Why am I not creating ThreadNeedle as a new module on RSS (Rich Site Summary)? After all, as webloggers we’re familiar with RSS, weblogging tools already generate RSS files, and we’re used to using aggregation tools that process RSS. Why am I not piggy-backing ThreadNeedle on to the RSS specification?

RSS started as a way of recording information about channels – sources of information of interest. The adoption of RSS within the weblogging community grew out of Dave Winer’s and Userland’s support of RSS as an XML vocabulary to describe individual weblog postings. With RSS, news aggregators can grab this information, providing it for quick purusal.

RSS 1.0 is based on RDF – Resource Description Framework. RDF is, in reality, a meta-language, a way to describe languages so that any vocabulary can be described in RDF. One aspect of RDF is that it can be used to describe XML vocabularies, something we’ve desperately needed since the inception of XML.

In a manner similar to the relational data model being used to describe different business data within commercial database systems, with RDF you can create different vocabularies for different business uses, and the same tools and technology can work with each. So, I can create a RDF vocabulary for a post-content management system, and a vocabularly for ThreadNeedle, and process both with the exact same Java and Perl APIs as I can use with RSS 1.0. For instance, I’ve processed RDF from all three types of XML documents using Jena (Java API) with absolutely no change to the code I used.

Very powerful. Very handy. What’s been missing from XML since day one.

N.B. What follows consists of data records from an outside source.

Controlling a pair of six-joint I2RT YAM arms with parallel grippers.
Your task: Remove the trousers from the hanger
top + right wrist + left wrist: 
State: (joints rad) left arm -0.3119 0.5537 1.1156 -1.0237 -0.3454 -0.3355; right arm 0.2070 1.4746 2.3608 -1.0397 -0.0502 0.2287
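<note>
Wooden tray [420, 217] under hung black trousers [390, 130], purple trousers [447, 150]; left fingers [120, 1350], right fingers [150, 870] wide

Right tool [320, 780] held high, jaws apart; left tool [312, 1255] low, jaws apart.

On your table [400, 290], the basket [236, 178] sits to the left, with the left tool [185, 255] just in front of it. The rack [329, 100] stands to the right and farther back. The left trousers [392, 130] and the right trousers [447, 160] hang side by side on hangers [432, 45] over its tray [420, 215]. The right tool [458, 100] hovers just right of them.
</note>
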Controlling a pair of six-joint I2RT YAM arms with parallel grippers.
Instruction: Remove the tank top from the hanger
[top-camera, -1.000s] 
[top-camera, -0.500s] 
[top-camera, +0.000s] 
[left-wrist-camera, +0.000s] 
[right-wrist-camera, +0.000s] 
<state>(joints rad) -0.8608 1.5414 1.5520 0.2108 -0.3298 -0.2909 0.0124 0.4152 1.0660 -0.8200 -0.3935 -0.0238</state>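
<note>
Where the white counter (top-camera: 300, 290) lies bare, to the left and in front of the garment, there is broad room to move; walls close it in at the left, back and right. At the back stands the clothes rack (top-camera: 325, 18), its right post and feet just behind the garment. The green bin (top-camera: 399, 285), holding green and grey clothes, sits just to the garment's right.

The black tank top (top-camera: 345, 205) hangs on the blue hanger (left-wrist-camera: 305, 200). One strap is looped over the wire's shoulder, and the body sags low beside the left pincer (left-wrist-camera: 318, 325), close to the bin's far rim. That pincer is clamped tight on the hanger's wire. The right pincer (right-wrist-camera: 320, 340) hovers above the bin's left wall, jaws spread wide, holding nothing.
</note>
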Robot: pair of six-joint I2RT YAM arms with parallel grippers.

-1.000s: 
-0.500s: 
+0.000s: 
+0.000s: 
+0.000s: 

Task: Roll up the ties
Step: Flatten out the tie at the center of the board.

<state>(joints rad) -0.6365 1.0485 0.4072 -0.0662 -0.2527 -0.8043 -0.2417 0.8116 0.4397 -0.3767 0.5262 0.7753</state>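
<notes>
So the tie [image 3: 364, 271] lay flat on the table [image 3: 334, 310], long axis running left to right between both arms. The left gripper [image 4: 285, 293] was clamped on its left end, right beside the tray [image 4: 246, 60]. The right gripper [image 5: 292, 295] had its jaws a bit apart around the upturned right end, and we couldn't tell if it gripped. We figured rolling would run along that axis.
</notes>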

Best of all, through the use of “namespaces” – ways of identifying which elements belong to what vocabularly – I can combine different vocabularies in one document and the namespace designation prevents element collision: two elements with the same name from two different vocabularies combined in one document.

Within RSS, the use of namespaces is being used to add “modules” to the RSS specification -new additions to the vocabulary to record information about new types of sites, such as WikiWeb. These modules are, in reality, new vocabularies that can stand alone, but are meant to be used with RSS. With this, the core RSS specification doesn’t need to be modified to meet new business requirements (i.e. aggregate information from WikiWeb sites).

Good stuff.

However, RSS has a specific business purpose – to aggregate information from various sources of information, including weblogs, and to allow subscription to same. The point of focus of RSS is a specific news source – a weblog or a WikiWeb or a web site (technically referred to as “channel” within RSS) – and vocabulary elements become adjectives of same.

ThreadNeedle has a different business purpose. For instance, it’s main entity of interest is the discussion thread, which transcends any one source of any one point on the dialog thread. In addition, there is a connectivity between thread points that is critical information to capture – again something that’s not important from a business requirement standpoint for RSS.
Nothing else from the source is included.